In the material below, write out each line word for word and omit the pictures.
BEGIN Data provided
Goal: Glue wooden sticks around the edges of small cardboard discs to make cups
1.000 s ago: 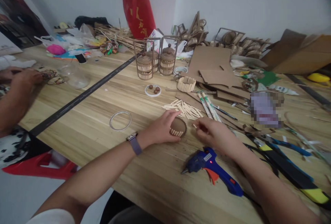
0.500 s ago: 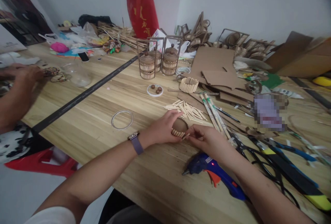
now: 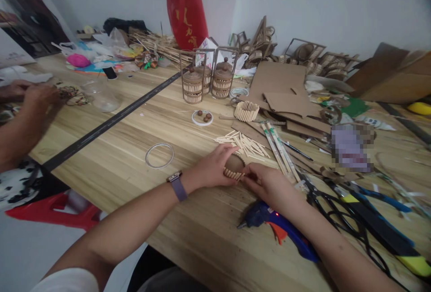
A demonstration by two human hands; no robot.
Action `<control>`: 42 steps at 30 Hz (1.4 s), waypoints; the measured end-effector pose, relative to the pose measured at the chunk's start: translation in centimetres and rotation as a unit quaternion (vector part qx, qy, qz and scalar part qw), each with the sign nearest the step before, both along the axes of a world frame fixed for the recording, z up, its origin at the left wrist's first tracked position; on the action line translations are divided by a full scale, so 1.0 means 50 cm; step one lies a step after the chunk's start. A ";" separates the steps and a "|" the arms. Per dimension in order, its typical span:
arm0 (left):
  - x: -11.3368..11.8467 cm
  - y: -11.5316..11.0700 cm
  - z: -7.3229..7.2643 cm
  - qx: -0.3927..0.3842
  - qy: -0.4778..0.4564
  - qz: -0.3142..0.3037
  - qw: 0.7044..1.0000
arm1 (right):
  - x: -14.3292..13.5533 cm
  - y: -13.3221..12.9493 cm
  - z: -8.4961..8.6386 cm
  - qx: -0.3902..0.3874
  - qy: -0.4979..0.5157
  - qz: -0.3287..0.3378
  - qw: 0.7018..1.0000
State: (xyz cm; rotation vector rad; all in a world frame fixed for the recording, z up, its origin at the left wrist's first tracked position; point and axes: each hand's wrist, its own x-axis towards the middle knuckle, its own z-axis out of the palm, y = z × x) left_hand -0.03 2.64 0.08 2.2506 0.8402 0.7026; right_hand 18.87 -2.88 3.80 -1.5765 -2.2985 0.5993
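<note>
Table [image 3: 117, 157], basket [image 3: 235, 163] partly behind left hand [image 3: 213, 166]

Pretty dim, flat light here, kinda hazy, with the grey wall [image 3: 286, 4] looking dull and only soft shadows on the desk [image 3: 195, 220]. Wide-angle stretch near the edges, top-right corner goes dark, fine detail's mushy, and there's a pixelated patch [image 3: 350, 148] at right.
</note>
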 end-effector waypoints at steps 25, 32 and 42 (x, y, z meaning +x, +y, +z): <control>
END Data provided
* Task output
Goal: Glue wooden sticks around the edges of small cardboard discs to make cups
1.000 s ago: 
0.500 s ago: 
now: 
A demonstration by two human hands; no robot.
Action `<control>`: 42 steps at 30 Hz (1.4 s), waypoints; the measured end-effector pose, relative to the pose measured at the chunk's start: translation in centimetres and rotation as a unit quaternion (vector part qx, qy, qz and scalar part qw), each with the sign nearest the step before, both along the axes of a world frame fixed for the recording, z up, its origin at the left wrist's first tracked position; on the action line translations are divided by a full scale, so 1.0 means 50 cm; step one lies a step after the chunk's start. A ";" separates the steps and a "|" the arms. Per dimension in order, its typical span:
arm0 (left):
  - x: -11.3368..11.8467 cm
  - y: -11.5316..11.0700 cm
  - z: -7.3229..7.2643 cm
  - qx: -0.3927..0.3842
  - qy: -0.4778..0.4564
  - qz: -0.3142..0.3037
  - qw: 0.7044..1.0000
arm1 (right):
  - x: -14.3292..13.5533 cm
  - y: -13.3221..12.9493 cm
  - z: -8.4961..8.6386 cm
  - qx: -0.3902..0.3874
  - qy: -0.4979..0.5157
  - qz: -0.3287..0.3378
  - qw: 0.7018..1.0000
State: (xyz cm; rotation vector rad; all in a world frame fixed for the recording, z up, its origin at the left wrist's first tracked position; point and axes: each hand's wrist, its own x-axis towards the middle knuckle, its own z-axis out of the palm, y = z × x) left_hand -0.03 2.64 0.08 2.2506 0.8402 0.7026; right_hand 18.87 -2.88 3.80 -1.5765 -2.2985 0.5993
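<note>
Table [image 3: 117, 157], basket [image 3: 235, 163] partly behind left hand [image 3: 213, 166]

Pretty dim, flat light here, kinda hazy, with the grey wall [image 3: 286, 4] looking dull and only soft shadows on the desk [image 3: 195, 220]. Wide-angle stretch near the edges, top-right corner goes dark, fine detail's mushy, and there's a pixelated patch [image 3: 350, 148] at right.
</note>
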 end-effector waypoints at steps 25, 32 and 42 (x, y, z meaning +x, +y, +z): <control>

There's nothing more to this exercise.